Aside from the most recent coronavirus vandalism, earlier this year his Valentine’s Day artwork was defaced only days after it was created, with someone crawling “BBC Wankers” over the work. Banksy came out and said he was glad it had been defaced because he believed the initial sketch to be better.
Elsewhere, Banksy’s mural of Steve Jobs as a migrant was defaced back in 2016. Vandals smashed the glass case that protected the artwork, and wrote “London calling” around it, using Jobs’ body as the letter “i”. The artwork, sprayed on the wall of a refugee camp in Calais, was intended as a statement in celebration of multiculturalism in the face of the refugee crisis. The work referenced the fact that Jobs – the founder of the trillion-dollar tech company Apple – was in fact the son of a Syrian migrant.

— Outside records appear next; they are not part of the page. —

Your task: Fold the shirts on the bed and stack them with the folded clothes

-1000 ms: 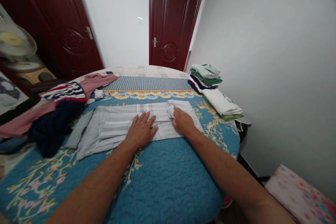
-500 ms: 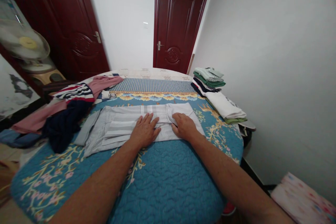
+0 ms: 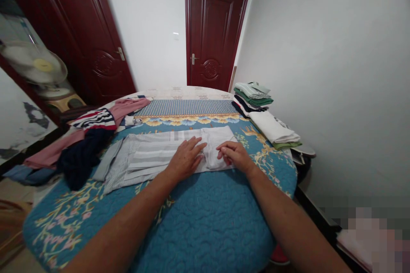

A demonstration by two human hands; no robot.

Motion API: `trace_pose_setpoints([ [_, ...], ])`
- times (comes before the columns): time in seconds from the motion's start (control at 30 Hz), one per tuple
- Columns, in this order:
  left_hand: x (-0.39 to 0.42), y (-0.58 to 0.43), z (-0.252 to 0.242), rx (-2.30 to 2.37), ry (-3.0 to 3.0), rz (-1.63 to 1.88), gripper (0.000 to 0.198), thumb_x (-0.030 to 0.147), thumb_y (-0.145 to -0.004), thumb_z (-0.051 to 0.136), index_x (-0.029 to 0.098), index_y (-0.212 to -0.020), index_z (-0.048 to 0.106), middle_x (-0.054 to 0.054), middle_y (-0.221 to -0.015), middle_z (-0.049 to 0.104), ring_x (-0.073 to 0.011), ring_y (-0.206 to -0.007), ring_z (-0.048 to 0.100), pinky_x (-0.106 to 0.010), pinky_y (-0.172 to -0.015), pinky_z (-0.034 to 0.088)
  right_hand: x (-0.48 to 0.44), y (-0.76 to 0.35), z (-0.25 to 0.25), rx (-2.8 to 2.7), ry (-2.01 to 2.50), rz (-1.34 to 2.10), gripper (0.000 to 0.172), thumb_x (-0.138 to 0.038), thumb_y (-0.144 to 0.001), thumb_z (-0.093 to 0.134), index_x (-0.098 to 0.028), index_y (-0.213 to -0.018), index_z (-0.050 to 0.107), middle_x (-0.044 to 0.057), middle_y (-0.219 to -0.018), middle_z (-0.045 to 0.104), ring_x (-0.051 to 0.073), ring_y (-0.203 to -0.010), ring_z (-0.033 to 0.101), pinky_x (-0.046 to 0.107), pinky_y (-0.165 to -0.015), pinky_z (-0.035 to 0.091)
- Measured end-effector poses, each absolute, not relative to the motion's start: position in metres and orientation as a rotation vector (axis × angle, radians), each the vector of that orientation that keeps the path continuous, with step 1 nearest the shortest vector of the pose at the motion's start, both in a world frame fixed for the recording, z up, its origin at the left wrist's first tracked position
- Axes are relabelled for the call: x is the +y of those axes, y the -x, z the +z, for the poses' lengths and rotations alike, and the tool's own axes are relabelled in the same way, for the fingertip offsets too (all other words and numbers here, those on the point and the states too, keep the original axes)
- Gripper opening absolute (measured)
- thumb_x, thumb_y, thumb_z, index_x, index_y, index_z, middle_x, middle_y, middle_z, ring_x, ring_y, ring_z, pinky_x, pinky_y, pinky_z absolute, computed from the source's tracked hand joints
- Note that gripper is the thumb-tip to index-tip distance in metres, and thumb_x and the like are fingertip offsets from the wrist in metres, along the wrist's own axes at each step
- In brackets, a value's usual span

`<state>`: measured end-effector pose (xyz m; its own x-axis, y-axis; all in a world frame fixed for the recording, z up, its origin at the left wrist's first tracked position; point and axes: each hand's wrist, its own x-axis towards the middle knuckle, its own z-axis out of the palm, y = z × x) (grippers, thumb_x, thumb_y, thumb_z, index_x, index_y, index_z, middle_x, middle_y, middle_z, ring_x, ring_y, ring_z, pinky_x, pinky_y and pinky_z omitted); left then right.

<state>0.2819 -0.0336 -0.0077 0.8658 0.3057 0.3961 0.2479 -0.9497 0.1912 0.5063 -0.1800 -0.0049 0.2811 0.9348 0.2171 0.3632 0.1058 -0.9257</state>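
A grey-and-white striped shirt (image 3: 150,155) lies in a long folded strip across the teal quilted cover (image 3: 208,217). Its collar end is on the right, and a grey part sticks out at the left end. My left hand (image 3: 187,158) rests on the middle of the shirt, fingers spread and flat, with nothing in it. Over the right end of the shirt is my right hand (image 3: 235,155), its fingers curled together. Whether cloth is between those fingertips I cannot make out.
Loose clothes (image 3: 92,132) in pink, navy and stripes lie heaped at the left. Folded clothes in green and grey (image 3: 253,94) are stacked at the back right, with folded white cloth (image 3: 272,128) in front. A fan (image 3: 41,66) stands at the far left.
My left hand has slid slightly right along the shirt. My right hand has moved right and its fingers have curled. The right end of the shirt now lies flatter. The view has tilted up slightly.
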Motion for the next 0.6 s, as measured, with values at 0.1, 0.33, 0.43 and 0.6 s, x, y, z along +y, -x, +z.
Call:
trace_pose_setpoints([
  [0.1,-0.046,-0.299,-0.003,0.313,-2.969,0.495,0.050,0.039,-0.108,0.051,0.032,-0.158,0.055,-0.009,-0.172,0.044,-0.0358,-0.162,0.033,-0.065,-0.129,0.029,-0.177,-0.534,-0.010,-1.145,1.693,0.123,0.040,-0.045,-0.100,0.050,-0.020,-0.117,0.077,0.011,-0.105,0.081,0.022,-0.083,0.073,0.038,-0.082,0.061],
  [0.33,-0.044,-0.302,-0.013,0.261,-2.942,0.301,0.037,0.035,-0.109,0.050,0.030,-0.138,0.072,-0.007,-0.157,0.063,-0.0282,-0.155,0.047,-0.058,-0.130,0.029,-0.172,-0.548,-0.038,-1.456,2.408,-0.098,0.061,-0.042,-0.107,0.047,-0.013,-0.160,0.050,0.020,-0.169,0.044,0.034,-0.157,0.040,0.057,-0.129,0.030],
  [0.43,-0.044,-0.295,-0.013,0.289,-2.911,0.355,0.038,0.039,-0.110,0.047,0.029,-0.137,0.073,-0.008,-0.155,0.064,-0.0284,-0.152,0.050,-0.057,-0.129,0.033,-0.166,-0.541,-0.040,-1.359,2.552,-0.109,0.068,-0.052,-0.109,0.042,-0.011,-0.162,0.046,0.022,-0.170,0.040,0.040,-0.158,0.036,0.066,-0.126,0.028],
  [0.6,-0.051,-0.293,-0.013,0.335,-2.896,0.388,0.044,0.050,-0.107,0.053,0.031,-0.143,0.069,-0.008,-0.157,0.062,-0.0325,-0.152,0.048,-0.059,-0.128,0.035,-0.168,-0.561,-0.029,-1.322,2.496,-0.131,0.049,-0.037,-0.109,0.041,-0.012,-0.144,0.065,0.020,-0.149,0.065,0.031,-0.141,0.058,0.046,-0.120,0.039],
])
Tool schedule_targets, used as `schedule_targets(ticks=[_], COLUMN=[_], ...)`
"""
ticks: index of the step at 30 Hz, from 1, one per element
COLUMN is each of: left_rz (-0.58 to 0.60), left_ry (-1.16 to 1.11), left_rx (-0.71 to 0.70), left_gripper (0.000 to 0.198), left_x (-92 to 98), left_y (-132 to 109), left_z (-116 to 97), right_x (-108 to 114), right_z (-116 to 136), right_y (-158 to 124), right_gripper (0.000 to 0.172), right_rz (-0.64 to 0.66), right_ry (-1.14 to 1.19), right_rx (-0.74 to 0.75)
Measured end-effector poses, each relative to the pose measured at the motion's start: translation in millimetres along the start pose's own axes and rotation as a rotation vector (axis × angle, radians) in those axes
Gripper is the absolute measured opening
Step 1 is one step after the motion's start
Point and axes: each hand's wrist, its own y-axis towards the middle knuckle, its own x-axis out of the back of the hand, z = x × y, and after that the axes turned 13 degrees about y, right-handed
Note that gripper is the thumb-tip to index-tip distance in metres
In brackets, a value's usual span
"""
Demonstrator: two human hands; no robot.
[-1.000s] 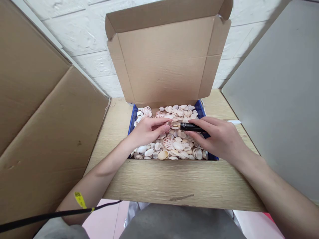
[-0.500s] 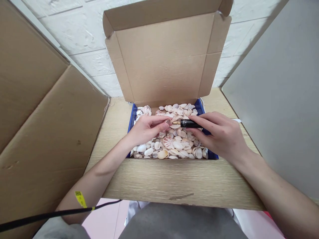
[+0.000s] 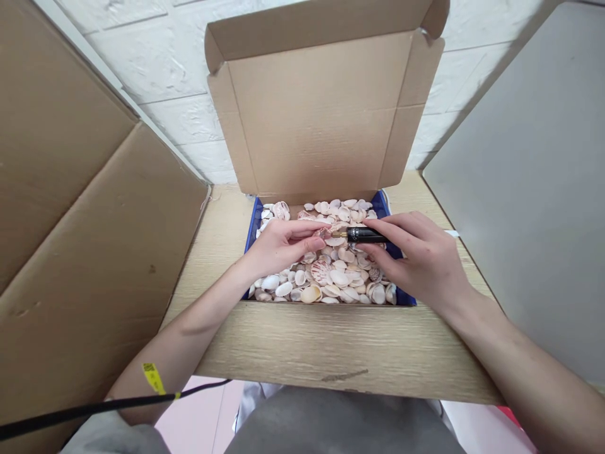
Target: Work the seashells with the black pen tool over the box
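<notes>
My right hand (image 3: 418, 255) grips a small black handheld drill (image 3: 366, 235) with a brass-coloured chuck, pointing left. Between the thumb and fingers of my left hand (image 3: 283, 246) is a small pinkish seashell (image 3: 323, 234), partly hidden by the fingertips. The drill's tip meets or almost meets this shell; whether it touches I cannot tell. Both hands are above a blue-sided cardboard box (image 3: 407, 296) filled with loose shells. Among them lie a red-streaked scallop shell (image 3: 321, 272) and a yellowish shell (image 3: 311, 294).
The box's brown lid (image 3: 321, 113) stands upright against a white brick wall (image 3: 155, 63). A tall cardboard panel (image 3: 108, 239) rises at the left, a grey panel (image 3: 534, 189) at the right. A black cable (image 3: 94, 407) with a yellow tag crosses the lower left above the wooden table (image 3: 331, 340).
The whole view has shifted slightly, so the box and hands appear a little further right. Both hands keep their grips on the shell and the drill.
</notes>
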Motion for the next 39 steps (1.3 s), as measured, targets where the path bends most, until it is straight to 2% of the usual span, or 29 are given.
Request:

For as long as there is art, there will continue to be vandalism. Whilst in some cases – like kissing – vandalism represents an expression of appreciation, in many cases, it serves as something darker. Vandalism throughout history offers an incredibly interesting record of the everyday struggles of humans at different times. For the sake of art though, hopefully, it’s something we ultimately leave behind us.